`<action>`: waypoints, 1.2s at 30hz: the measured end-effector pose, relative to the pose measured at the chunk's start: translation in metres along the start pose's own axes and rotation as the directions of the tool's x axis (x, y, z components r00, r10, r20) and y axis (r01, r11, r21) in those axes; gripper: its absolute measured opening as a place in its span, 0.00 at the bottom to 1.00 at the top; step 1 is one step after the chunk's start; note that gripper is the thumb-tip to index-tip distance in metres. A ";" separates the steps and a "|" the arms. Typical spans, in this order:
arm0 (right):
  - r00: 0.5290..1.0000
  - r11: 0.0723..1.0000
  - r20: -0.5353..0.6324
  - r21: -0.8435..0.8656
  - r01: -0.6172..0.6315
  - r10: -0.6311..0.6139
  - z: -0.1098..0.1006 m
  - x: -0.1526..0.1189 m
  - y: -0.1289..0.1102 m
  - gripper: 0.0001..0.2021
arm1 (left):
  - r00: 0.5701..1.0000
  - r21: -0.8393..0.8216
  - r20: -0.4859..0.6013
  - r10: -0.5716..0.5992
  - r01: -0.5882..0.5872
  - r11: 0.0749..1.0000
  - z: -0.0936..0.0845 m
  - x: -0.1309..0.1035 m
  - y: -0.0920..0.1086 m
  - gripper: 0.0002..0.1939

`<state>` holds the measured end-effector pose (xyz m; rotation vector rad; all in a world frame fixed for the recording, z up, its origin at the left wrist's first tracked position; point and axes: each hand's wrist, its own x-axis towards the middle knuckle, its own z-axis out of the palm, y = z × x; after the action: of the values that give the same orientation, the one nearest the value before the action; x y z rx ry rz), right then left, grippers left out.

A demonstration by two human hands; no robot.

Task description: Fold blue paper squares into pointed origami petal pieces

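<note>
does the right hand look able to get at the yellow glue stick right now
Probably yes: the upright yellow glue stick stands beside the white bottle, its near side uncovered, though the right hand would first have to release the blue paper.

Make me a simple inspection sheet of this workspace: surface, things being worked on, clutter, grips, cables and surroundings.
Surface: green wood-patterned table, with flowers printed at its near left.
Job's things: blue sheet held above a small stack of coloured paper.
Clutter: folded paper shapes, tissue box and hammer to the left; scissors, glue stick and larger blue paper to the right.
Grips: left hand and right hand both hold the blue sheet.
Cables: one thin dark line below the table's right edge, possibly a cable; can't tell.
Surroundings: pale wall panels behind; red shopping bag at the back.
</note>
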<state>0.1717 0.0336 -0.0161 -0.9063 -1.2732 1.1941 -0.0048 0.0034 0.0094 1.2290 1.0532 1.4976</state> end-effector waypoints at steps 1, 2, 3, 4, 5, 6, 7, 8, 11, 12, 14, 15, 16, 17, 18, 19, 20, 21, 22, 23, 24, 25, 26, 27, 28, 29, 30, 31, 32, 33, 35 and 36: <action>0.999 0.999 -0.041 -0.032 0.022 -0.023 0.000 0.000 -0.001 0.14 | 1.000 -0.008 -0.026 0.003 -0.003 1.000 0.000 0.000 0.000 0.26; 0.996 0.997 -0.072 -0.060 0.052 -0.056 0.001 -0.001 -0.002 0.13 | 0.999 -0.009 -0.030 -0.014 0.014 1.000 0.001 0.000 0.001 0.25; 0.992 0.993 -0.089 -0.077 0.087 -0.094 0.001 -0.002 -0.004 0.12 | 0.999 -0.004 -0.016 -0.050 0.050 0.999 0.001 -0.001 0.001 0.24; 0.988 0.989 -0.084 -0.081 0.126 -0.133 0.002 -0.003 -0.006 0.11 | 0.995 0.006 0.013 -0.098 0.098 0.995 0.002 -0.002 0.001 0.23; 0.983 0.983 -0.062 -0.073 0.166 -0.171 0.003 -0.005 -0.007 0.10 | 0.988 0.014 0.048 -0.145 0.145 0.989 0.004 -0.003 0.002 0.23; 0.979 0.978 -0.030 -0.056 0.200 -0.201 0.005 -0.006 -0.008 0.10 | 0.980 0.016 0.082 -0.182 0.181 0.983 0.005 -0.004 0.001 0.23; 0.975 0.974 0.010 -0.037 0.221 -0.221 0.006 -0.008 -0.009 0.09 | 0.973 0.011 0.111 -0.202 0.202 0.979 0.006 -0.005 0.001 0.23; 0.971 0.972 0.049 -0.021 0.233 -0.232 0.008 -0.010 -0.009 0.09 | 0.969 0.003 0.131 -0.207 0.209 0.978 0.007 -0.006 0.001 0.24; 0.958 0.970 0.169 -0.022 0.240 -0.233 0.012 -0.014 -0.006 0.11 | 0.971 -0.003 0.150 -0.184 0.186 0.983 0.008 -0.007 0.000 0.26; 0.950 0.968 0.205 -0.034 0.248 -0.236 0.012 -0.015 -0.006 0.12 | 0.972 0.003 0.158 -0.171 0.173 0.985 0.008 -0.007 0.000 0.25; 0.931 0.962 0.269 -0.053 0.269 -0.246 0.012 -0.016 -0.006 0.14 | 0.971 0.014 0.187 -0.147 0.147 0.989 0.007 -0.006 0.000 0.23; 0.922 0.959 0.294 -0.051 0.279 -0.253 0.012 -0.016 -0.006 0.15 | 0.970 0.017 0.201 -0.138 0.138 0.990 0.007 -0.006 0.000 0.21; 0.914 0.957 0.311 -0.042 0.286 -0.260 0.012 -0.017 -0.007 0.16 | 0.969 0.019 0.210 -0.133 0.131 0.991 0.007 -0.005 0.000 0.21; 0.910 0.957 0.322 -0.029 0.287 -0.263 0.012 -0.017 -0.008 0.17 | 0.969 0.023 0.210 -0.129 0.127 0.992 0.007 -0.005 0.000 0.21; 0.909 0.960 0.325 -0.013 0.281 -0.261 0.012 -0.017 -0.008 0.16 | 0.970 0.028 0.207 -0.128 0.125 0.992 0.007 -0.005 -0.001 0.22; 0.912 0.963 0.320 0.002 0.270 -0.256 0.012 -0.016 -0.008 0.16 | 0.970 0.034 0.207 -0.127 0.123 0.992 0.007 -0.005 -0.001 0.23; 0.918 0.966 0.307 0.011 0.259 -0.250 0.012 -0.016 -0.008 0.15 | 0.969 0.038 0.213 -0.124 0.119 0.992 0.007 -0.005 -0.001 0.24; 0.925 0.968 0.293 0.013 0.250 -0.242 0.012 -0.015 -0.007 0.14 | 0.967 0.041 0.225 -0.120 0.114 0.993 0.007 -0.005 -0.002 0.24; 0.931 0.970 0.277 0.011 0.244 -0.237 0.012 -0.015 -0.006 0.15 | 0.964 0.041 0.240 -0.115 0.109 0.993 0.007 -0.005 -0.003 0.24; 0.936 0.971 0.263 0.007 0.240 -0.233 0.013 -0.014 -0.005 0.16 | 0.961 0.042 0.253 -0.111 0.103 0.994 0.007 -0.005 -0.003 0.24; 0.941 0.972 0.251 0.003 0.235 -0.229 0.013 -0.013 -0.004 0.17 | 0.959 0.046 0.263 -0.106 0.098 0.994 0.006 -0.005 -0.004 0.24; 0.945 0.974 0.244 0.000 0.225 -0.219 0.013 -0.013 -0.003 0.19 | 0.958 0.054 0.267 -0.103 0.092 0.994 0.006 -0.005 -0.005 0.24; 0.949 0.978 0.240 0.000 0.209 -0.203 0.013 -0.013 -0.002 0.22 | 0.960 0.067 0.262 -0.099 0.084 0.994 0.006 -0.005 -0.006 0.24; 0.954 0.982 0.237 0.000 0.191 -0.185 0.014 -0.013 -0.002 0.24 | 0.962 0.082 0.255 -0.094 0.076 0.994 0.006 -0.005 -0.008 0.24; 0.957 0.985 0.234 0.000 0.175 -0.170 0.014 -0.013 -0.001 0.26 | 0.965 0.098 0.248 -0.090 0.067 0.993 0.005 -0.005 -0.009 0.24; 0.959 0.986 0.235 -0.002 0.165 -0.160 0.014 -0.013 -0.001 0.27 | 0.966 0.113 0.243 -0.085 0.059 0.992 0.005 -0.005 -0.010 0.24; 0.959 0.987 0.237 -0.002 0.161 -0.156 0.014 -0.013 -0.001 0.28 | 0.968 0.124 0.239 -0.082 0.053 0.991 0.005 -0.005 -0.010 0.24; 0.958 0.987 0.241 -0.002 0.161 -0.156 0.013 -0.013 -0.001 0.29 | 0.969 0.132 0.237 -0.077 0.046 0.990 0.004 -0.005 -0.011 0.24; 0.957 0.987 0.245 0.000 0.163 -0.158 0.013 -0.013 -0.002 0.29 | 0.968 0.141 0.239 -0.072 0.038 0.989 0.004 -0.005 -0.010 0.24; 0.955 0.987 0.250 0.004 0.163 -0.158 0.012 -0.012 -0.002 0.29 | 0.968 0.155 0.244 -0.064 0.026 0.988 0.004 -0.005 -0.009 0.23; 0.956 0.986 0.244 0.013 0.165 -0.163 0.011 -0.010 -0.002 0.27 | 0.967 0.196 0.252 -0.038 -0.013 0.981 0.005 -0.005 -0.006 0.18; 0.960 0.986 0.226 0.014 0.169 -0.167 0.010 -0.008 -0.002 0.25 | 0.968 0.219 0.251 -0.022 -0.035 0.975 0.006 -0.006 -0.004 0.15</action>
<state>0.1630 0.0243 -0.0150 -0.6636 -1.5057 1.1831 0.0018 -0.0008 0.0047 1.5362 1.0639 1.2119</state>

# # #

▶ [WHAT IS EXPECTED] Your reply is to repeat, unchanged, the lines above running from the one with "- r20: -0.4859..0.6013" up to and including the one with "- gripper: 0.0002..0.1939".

▶ [TASK RESPONSE]
  - r20: -0.4859..0.6013
  - r10: -0.5716..0.5992
  - r01: -0.5882..0.5872
  - r11: 0.0749..1.0000
  - z: -0.0936..0.0845 m
  - x: -0.1309..0.1035 m
  - y: -0.0920..0.1086 m
  - gripper: 0.0002..0.1939

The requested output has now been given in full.